(Here α and β are replaced by A and B, and T stands for transposition)
First of all, I said that ab is linearly independent, so A and B must not be zero vectors, that is, ab^T must not be a zero matrix.
A
The rank of f is the rank of ab T, because AB T = (B 1A T, b2a^T, b3a^T), obviously the latter two terms can be changed to 0 through the first term, that is, the rank is 1. (Of course, it can also be written as (a1b t, a2b^T, A3B T) T, and the conclusion is the same. )
B
Since A is right, the standard form should have only one variable, that is, f = z 2.
C
If it is positive definite, the eigenvalue must be greater than 0, rank = matrix order =3. We know that the rank of f is 1, and the eigenvalue must be 0, so it must not be positive definite (except positive definite, it is obviously not positive definite, there is only one eigenvalue, and the rest are 0).
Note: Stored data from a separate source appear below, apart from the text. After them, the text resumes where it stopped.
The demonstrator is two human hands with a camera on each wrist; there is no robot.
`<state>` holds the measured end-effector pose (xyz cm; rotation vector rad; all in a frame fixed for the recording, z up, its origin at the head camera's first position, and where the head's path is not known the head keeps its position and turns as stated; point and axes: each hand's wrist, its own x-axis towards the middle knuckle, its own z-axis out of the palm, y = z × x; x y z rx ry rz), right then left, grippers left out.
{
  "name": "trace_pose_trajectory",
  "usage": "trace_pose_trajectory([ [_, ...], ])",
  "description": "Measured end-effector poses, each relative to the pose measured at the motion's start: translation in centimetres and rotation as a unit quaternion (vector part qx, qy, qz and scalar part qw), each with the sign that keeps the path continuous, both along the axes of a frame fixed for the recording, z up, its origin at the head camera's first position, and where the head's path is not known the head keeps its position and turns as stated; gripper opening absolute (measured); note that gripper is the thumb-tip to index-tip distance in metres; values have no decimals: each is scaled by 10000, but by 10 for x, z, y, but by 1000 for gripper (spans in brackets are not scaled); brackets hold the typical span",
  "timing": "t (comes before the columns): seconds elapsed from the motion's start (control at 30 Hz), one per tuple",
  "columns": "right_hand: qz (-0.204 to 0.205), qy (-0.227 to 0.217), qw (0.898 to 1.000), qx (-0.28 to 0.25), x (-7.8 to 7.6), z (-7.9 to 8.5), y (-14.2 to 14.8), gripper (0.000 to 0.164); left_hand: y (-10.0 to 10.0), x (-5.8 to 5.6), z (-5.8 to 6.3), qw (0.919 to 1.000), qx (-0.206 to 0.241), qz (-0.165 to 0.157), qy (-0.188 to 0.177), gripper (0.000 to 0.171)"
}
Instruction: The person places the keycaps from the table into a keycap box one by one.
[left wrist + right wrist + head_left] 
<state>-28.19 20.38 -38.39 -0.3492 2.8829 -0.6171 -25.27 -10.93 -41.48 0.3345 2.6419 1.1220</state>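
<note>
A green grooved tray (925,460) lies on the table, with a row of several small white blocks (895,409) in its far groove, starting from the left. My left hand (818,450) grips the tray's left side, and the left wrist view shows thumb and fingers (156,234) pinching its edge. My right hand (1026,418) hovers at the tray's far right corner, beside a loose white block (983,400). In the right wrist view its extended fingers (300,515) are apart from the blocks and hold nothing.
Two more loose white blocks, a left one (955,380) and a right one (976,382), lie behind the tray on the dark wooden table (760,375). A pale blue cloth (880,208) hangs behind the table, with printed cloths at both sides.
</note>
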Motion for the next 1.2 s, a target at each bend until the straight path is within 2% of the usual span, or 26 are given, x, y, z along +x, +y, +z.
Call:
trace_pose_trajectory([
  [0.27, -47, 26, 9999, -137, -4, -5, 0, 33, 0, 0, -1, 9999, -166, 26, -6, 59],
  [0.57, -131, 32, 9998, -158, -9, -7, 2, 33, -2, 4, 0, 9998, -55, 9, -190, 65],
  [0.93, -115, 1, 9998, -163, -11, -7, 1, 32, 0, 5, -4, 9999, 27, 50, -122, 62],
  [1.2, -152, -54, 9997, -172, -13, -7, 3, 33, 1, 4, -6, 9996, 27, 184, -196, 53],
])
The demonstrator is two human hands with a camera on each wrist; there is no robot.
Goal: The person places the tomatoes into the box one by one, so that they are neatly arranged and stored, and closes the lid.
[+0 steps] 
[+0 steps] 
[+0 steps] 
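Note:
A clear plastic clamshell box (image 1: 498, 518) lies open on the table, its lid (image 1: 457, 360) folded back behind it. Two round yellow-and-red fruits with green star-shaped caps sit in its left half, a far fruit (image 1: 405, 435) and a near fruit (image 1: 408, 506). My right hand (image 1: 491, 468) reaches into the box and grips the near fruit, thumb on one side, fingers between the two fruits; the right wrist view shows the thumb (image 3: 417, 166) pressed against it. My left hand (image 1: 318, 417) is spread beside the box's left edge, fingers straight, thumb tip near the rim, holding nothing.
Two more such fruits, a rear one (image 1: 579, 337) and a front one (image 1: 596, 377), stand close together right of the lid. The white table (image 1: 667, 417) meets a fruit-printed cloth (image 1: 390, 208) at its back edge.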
If the unique non-zero eigenvalue is positive, it is semi-positive, and if it is negative, it is semi-negative. The unique eigenvalue cannot be 0, because if it is 0, it is inconsistent with the linearity mentioned at the beginning)
D
Let a = ab t, | ab t+ba t | = | a+a t |
Then f = x tax, let g = x t (ba t) x = x t (ab t) tx = x ta tx, and both f and g are functional expressions. Obviously, f=g, so f+g=2f, simply multiplying by a constant will not change the rank of the matrix, so the rank of f+g = 1, that is, the rank of A+A is T = 1. Obviously, A+A T is not full rank, and the determinant must be 0.